* Brief: Compute how many lines in the entries below contain "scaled", and output nothing but the number.

* Data section:
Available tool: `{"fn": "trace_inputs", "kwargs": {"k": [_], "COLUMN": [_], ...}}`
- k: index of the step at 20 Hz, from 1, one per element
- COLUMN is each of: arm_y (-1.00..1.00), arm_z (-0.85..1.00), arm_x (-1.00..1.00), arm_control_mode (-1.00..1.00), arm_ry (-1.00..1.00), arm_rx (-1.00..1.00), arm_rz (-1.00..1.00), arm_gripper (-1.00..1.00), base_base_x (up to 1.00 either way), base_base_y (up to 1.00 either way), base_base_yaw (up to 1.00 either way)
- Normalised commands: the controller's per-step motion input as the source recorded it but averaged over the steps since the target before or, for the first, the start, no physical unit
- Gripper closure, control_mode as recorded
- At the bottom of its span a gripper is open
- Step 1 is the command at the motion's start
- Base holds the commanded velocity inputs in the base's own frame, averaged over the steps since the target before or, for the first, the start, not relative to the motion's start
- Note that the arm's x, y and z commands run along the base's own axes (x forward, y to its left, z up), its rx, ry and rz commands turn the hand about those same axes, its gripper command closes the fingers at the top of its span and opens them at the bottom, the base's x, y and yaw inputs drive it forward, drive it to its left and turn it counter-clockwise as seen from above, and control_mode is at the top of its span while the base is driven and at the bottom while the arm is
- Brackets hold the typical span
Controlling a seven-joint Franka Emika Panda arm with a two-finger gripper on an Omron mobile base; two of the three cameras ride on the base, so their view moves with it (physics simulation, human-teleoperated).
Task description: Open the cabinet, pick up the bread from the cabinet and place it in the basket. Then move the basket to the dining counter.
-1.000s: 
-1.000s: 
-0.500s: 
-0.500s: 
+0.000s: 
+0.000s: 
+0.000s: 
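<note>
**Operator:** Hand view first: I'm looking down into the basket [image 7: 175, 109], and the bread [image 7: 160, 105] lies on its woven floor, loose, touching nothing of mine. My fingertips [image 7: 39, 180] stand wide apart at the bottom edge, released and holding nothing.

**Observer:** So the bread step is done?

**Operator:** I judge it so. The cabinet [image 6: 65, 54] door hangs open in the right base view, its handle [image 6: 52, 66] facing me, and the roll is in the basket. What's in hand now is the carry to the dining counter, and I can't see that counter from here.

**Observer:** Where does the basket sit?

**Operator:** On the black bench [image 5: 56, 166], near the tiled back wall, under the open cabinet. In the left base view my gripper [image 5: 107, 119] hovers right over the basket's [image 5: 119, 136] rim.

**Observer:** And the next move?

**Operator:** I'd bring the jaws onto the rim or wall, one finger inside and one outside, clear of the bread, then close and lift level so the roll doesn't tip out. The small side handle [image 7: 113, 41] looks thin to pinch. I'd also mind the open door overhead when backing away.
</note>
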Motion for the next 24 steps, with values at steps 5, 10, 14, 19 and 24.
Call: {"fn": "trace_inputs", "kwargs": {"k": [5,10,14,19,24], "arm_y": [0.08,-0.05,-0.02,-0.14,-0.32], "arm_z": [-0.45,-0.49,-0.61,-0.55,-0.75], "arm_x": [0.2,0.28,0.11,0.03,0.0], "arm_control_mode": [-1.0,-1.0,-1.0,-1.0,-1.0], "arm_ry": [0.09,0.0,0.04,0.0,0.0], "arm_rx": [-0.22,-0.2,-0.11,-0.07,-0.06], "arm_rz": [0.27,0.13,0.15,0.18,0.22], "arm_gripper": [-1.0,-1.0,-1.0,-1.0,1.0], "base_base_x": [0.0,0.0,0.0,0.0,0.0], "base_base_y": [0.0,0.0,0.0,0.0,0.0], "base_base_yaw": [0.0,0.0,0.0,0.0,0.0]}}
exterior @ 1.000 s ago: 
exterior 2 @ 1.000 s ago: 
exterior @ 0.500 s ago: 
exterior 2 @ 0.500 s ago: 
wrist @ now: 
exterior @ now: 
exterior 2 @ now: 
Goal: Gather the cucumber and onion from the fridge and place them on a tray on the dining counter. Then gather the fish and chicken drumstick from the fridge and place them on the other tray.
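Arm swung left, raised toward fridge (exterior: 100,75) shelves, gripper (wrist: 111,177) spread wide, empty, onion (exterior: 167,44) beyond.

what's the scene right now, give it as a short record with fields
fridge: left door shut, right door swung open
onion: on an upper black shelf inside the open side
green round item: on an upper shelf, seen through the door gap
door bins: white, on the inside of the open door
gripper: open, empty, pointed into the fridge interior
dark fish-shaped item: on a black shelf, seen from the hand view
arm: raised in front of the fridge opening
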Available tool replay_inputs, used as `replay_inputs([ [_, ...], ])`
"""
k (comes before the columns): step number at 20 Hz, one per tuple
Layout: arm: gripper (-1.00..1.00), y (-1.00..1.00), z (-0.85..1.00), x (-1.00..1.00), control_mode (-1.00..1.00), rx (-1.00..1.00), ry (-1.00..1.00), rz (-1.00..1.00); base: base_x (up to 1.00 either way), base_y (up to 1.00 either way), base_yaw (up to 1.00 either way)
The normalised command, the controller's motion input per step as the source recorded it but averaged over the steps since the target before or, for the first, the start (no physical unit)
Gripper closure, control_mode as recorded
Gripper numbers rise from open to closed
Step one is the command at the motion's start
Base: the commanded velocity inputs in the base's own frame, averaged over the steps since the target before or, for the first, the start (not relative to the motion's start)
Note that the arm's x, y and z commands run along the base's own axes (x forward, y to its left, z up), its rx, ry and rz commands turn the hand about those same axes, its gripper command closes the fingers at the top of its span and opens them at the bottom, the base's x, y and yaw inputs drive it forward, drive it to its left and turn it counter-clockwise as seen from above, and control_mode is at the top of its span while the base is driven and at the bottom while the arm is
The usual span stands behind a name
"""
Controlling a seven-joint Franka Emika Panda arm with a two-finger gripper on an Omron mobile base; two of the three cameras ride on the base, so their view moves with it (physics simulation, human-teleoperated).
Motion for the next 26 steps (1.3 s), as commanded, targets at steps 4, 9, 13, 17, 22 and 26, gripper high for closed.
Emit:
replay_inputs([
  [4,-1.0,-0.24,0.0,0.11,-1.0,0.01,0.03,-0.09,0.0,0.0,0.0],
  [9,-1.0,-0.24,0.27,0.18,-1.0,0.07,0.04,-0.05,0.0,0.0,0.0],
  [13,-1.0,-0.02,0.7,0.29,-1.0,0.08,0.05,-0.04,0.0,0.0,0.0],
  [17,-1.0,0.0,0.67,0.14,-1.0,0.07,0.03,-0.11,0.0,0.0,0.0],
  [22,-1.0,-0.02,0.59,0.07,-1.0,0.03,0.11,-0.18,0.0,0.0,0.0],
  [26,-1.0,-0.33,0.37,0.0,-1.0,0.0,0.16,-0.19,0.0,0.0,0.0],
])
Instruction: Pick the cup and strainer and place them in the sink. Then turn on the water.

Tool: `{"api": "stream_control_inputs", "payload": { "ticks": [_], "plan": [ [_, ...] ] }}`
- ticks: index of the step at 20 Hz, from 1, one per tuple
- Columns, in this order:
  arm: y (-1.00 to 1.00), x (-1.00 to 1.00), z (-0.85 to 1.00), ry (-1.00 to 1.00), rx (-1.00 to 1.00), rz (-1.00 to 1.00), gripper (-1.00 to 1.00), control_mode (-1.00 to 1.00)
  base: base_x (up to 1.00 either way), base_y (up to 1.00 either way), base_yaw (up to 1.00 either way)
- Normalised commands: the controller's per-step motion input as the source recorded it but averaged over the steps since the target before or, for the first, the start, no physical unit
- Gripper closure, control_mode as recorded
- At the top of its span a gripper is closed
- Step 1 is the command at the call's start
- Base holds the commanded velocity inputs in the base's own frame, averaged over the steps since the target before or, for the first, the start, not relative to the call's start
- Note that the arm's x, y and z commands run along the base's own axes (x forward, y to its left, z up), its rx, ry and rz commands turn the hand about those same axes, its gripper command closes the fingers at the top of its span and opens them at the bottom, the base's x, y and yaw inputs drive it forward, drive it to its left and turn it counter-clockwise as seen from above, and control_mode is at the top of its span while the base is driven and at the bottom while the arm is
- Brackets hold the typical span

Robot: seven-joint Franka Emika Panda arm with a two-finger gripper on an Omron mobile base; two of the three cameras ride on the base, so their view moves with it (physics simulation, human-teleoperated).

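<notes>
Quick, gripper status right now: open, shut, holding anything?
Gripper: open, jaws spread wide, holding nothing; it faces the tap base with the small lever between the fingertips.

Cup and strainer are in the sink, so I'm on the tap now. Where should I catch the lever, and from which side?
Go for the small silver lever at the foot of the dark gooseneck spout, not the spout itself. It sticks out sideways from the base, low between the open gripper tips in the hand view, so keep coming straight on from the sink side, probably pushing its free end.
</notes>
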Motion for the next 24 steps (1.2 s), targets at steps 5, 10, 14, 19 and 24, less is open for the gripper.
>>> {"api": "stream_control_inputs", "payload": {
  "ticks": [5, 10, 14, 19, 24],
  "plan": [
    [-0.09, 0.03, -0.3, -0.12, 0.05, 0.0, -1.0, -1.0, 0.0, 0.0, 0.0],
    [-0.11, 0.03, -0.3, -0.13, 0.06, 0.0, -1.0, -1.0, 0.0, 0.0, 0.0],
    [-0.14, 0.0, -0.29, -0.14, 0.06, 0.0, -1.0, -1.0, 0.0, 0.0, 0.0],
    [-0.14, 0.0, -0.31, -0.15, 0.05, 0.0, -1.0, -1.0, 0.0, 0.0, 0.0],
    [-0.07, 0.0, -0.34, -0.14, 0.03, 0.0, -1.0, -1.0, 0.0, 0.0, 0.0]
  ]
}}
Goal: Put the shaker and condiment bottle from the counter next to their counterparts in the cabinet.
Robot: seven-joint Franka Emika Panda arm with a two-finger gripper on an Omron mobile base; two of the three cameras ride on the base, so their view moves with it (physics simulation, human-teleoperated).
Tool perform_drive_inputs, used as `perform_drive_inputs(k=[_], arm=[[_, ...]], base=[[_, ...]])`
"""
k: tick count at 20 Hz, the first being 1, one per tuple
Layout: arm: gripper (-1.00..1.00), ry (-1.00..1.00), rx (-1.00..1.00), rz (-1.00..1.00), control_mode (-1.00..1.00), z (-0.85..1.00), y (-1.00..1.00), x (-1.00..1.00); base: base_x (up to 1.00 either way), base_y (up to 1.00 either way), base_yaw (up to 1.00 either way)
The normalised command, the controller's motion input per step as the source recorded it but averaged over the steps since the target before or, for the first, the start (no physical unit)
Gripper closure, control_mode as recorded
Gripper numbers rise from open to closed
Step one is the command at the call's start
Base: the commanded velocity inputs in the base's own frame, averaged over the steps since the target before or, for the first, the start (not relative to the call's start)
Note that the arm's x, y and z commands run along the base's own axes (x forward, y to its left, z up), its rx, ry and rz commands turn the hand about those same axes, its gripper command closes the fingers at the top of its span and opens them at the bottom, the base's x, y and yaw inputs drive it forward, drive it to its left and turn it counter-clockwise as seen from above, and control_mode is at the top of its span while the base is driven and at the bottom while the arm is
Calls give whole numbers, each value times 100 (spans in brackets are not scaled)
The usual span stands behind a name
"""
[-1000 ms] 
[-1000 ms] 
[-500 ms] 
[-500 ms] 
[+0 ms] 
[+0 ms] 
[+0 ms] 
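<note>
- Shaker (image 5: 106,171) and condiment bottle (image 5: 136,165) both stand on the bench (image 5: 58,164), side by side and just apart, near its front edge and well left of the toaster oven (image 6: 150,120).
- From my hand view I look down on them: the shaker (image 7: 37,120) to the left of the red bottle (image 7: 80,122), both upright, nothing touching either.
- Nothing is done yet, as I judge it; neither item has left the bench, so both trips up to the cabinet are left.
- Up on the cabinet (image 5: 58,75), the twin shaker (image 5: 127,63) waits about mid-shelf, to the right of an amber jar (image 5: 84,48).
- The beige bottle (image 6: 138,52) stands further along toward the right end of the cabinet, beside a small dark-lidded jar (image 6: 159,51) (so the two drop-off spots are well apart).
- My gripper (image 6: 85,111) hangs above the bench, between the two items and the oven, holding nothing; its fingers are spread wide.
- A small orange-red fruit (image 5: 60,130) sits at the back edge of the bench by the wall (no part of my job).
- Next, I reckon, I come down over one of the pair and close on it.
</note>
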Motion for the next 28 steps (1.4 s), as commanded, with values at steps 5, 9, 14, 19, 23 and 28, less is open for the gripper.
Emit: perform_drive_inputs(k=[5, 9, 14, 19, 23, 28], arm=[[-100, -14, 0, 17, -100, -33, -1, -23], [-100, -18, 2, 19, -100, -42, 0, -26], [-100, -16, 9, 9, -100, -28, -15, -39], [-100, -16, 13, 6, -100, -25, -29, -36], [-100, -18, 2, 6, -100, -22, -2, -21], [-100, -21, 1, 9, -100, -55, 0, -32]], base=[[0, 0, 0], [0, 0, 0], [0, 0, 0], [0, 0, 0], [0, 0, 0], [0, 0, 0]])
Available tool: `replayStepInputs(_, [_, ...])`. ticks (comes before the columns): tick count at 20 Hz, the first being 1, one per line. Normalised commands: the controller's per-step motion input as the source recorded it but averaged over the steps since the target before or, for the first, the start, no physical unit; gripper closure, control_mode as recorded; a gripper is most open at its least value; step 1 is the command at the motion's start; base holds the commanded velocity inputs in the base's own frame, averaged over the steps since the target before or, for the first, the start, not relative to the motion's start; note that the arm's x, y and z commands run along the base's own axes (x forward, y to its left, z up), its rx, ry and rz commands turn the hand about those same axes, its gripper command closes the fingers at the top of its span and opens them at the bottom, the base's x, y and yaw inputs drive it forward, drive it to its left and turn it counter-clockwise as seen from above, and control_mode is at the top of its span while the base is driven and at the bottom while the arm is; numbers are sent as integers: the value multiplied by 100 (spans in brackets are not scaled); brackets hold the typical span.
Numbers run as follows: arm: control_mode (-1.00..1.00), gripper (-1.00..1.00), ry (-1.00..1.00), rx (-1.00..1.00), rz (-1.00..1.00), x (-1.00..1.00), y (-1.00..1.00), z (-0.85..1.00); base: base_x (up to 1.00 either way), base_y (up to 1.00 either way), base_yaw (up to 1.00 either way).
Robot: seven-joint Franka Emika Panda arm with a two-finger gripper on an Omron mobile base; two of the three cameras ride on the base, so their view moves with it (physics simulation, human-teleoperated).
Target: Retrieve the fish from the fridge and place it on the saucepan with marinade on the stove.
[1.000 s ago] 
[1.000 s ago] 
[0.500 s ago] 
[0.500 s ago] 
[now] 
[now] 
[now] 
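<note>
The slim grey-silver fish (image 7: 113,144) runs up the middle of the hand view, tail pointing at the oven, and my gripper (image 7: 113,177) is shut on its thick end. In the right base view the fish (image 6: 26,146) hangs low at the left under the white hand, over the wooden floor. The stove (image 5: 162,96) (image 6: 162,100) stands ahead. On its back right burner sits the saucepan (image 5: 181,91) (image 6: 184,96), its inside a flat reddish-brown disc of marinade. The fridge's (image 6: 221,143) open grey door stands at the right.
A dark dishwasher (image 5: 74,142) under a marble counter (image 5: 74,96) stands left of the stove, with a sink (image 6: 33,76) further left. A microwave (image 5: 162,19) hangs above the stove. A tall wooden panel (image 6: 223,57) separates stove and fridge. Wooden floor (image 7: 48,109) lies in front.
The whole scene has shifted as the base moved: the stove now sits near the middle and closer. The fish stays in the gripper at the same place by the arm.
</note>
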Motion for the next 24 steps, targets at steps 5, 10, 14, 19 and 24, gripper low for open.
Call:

* Response: 2